Ich folgte weiter dem Radwanderweg, der dem kurvenreichen Main folgte. Es waren viele Radwanderer unterwegs, alle durchweg mit Schuhen (häufig Sandalen, teils ohne, teils mit Socken). Dagegen waren einige Leute in den Grünanlagen und recht viele auf den Booten barfuß. Der Wind kam meistens von vorne, so daß das Fahren anstrengend war. Einmal fand ich eine Stelle, an der herrliche Brombeeren wuchsen. Ich trat mir zwar keine Dornen in die Füße, jedoch verkratzte ich mir beim Ernten die Arme.
Ich erreichte die sehenswerte Stadt Miltenberg. Hier war viel Autoverkehr auf den Straßen und viel Fußgängerverkehr am Mainufer. Auch in der Altstadt war viel Betrieb. Unter anderen stieß ich auf einen Brunnen mit den Düsen im Boden (also ähnlich dem auf dem Berner Bundesplatz oder in Dresden-Neustadt). Hier in Miltenberg ging jedoch nur ein Mädchen barfuß dadurch, einige Knaben trugen fettes Schuhwerk. Als der Vater des Mädchens zum Aufbruch mahnte und es mit Sandalen und Socken in der Hand weggehen wollte, rief der Vater: "Du kannst doch nicht barfuß durch die Stadt gehen! Da liegen überall Scherben." Als es die Sandalen anziehen wollte, befahl der Vater: "Die Socken ziehst du auch an. Oder willst du dir Blasen holen?" Als das Mädchen protestierte und auf meine nackten Füße zeigte, sagte der Vater: "So sieht es aus, wenn man keine Schuhe trägt, überall Blut und Haut, die in Fetzen hängt! Willst du deine zarten Füßchen so ruinieren?" Wortlos gehorchte das Mädchen dem Sattelbefehl des überfürsorglichen Vaters und zog Socken und Schuhe an. Was meine Füße anbelangte.
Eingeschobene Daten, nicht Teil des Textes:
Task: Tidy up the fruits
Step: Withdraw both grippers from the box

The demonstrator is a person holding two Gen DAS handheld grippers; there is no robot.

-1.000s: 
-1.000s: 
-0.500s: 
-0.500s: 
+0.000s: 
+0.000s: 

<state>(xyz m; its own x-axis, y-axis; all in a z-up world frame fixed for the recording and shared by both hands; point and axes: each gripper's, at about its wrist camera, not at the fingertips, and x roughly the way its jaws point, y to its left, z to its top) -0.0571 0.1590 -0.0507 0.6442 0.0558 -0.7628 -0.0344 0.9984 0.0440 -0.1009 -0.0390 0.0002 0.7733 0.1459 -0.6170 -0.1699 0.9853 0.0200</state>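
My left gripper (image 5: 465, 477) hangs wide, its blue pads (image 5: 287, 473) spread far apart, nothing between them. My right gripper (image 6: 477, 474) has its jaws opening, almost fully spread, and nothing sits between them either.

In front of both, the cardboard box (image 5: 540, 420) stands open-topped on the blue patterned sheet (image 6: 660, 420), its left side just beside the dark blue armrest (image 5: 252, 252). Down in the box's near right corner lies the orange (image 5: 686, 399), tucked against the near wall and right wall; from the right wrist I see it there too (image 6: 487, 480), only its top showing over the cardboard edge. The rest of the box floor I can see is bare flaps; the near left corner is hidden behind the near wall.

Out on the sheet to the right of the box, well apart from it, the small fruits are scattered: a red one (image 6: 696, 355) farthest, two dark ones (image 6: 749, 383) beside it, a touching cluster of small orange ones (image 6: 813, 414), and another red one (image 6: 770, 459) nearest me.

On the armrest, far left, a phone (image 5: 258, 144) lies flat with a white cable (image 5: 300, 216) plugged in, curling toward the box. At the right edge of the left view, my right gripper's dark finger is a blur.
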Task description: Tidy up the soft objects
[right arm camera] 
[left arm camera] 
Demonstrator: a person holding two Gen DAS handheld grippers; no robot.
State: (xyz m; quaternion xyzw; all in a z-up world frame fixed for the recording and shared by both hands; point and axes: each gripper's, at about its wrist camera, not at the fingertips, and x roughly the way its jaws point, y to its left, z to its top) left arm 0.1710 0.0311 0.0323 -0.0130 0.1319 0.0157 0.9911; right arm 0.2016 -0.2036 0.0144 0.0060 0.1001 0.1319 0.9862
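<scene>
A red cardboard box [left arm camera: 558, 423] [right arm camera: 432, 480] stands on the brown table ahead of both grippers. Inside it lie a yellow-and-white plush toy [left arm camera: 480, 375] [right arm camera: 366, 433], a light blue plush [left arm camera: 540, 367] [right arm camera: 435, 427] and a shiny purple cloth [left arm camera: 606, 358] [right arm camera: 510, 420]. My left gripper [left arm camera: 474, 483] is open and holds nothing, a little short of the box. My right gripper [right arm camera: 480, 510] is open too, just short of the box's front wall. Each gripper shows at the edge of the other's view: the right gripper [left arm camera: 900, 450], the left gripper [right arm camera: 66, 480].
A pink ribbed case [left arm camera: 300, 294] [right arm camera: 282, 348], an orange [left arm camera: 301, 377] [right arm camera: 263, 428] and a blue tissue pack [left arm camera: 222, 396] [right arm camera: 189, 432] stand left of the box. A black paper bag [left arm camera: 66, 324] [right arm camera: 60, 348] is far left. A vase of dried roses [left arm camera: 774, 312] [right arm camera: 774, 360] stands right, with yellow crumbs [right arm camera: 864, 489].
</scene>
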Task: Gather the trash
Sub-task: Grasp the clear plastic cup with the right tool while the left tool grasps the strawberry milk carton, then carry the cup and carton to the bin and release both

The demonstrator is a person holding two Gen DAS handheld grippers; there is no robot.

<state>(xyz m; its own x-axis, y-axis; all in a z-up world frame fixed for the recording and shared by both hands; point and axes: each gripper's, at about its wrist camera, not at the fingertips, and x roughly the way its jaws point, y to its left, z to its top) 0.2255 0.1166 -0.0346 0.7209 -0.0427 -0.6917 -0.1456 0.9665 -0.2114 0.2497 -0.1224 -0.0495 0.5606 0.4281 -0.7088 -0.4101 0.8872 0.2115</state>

Das Blut kam daher, weil ich einen Mückenstich aufgekratzt hatte, und die "zerfetzte Haut" waren die Reste eines Sonnenbrandes.
In Miltenberg hieß es Abschied nehmen vom schönen Main, es ging weiter in Richtung Amorbach. In der Nähe eines Bahnüberganges hörte ich es tuten. Ich sah etliche mit Kameras aller Preisklassen ausgerüstete Leute, die teilweise auch erhöhte Positionen (z.B. Telefonkästen) bezogen hatten. Es waren Pufferküsser (die genaue Kategorisierung, soweit es überhaupt eine gibt, überlasse ich den Leuten vom Fach), allesamt fett beschuht. ich vermutete einen Dampfzug mit historischen Personenwagen. Aber es war nur eine Diesellok mit einigen, wenn auch nicht alltäglichen Güterwagen. Der Radwanderweg führte parallel zum Gleis, aber bergauf. Obwohl der Zug im Vergleich zum ICE nicht gerade schnell fuhr, konnte ich im Tempo nicht mithalten.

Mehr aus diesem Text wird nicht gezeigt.